## DESCRIPTION OF THE TASK
Please set down each line of the material exactly.

----------

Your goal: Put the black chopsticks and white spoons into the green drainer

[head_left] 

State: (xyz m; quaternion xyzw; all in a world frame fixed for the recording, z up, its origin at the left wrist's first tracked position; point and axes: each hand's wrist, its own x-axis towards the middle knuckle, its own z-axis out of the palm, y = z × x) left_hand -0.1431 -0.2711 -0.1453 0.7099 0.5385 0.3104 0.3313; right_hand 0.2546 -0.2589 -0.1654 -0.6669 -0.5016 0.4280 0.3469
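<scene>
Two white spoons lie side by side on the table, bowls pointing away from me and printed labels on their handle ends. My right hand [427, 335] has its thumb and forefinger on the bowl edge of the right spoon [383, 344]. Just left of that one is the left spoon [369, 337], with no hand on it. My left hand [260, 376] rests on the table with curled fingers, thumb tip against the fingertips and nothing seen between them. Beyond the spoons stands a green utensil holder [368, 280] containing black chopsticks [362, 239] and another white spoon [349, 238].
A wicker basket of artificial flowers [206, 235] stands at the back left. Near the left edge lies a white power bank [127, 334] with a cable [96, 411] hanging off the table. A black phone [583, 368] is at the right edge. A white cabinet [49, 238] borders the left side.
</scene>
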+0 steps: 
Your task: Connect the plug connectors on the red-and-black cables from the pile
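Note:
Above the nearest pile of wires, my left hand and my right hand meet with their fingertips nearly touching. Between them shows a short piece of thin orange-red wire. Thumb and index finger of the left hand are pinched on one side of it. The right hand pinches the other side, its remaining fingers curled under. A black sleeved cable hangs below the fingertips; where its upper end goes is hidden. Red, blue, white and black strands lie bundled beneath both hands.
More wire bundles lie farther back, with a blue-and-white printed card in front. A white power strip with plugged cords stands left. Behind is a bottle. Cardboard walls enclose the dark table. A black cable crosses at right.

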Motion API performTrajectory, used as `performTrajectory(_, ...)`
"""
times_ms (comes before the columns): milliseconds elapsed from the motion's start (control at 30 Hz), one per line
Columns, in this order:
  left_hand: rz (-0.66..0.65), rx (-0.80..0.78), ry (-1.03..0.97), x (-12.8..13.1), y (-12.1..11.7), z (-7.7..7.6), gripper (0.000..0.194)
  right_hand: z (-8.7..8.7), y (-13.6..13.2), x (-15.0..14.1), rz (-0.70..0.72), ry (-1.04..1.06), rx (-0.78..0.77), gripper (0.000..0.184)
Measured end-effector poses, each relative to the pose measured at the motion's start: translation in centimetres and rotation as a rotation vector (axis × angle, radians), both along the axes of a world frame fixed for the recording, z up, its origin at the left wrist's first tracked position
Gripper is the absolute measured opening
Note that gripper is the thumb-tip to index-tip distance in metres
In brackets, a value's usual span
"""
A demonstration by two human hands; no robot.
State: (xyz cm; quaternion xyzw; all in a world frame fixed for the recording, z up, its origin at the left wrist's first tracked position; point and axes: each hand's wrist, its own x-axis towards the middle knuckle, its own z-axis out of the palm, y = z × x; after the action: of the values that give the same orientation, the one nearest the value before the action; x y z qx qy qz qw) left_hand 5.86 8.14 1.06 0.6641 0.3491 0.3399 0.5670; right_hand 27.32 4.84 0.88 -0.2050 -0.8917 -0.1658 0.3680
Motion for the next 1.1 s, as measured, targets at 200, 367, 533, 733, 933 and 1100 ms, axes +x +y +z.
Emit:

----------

## SOLUTION FOR THIS TASK
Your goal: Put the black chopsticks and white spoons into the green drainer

[head_left] 

State: (xyz m; quaternion xyzw; all in a world frame fixed for the recording, z up, its origin at the left wrist's first tracked position; point and axes: each hand's wrist, its own x-axis towards the middle knuckle, its own z-axis out of the palm, y = z × x) left_hand -0.1431 -0.2711 -0.1453 0.7099 0.5385 0.3104 0.3313; right_hand 0.2546 -0.2589 -0.1654 -0.6669 -0.5016 0.4280 0.3469
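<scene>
Two white spoons lie side by side on the table, bowls pointing away from me and printed labels on their handle ends. My right hand [427, 335] has its thumb and forefinger on the bowl edge of the right spoon [383, 344]. Just left of that one is the left spoon [369, 337], with no hand on it. My left hand [260, 376] rests on the table with curled fingers, thumb tip against the fingertips and nothing seen between them. Beyond the spoons stands a green utensil holder [368, 280] containing black chopsticks [362, 239] and another white spoon [349, 238].
A wicker basket of artificial flowers [206, 235] stands at the back left. Near the left edge lies a white power bank [127, 334] with a cable [96, 411] hanging off the table. A black phone [583, 368] is at the right edge. A white cabinet [49, 238] borders the left side.
</scene>
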+0 steps: 
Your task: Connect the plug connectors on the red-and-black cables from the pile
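Note:
Above the nearest pile of wires, my left hand and my right hand meet with their fingertips nearly touching. Between them shows a short piece of thin orange-red wire. Thumb and index finger of the left hand are pinched on one side of it. The right hand pinches the other side, its remaining fingers curled under. A black sleeved cable hangs below the fingertips; where its upper end goes is hidden. Red, blue, white and black strands lie bundled beneath both hands.
More wire bundles lie farther back, with a blue-and-white printed card in front. A white power strip with plugged cords stands left. Behind is a bottle. Cardboard walls enclose the dark table. A black cable crosses at right.
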
Motion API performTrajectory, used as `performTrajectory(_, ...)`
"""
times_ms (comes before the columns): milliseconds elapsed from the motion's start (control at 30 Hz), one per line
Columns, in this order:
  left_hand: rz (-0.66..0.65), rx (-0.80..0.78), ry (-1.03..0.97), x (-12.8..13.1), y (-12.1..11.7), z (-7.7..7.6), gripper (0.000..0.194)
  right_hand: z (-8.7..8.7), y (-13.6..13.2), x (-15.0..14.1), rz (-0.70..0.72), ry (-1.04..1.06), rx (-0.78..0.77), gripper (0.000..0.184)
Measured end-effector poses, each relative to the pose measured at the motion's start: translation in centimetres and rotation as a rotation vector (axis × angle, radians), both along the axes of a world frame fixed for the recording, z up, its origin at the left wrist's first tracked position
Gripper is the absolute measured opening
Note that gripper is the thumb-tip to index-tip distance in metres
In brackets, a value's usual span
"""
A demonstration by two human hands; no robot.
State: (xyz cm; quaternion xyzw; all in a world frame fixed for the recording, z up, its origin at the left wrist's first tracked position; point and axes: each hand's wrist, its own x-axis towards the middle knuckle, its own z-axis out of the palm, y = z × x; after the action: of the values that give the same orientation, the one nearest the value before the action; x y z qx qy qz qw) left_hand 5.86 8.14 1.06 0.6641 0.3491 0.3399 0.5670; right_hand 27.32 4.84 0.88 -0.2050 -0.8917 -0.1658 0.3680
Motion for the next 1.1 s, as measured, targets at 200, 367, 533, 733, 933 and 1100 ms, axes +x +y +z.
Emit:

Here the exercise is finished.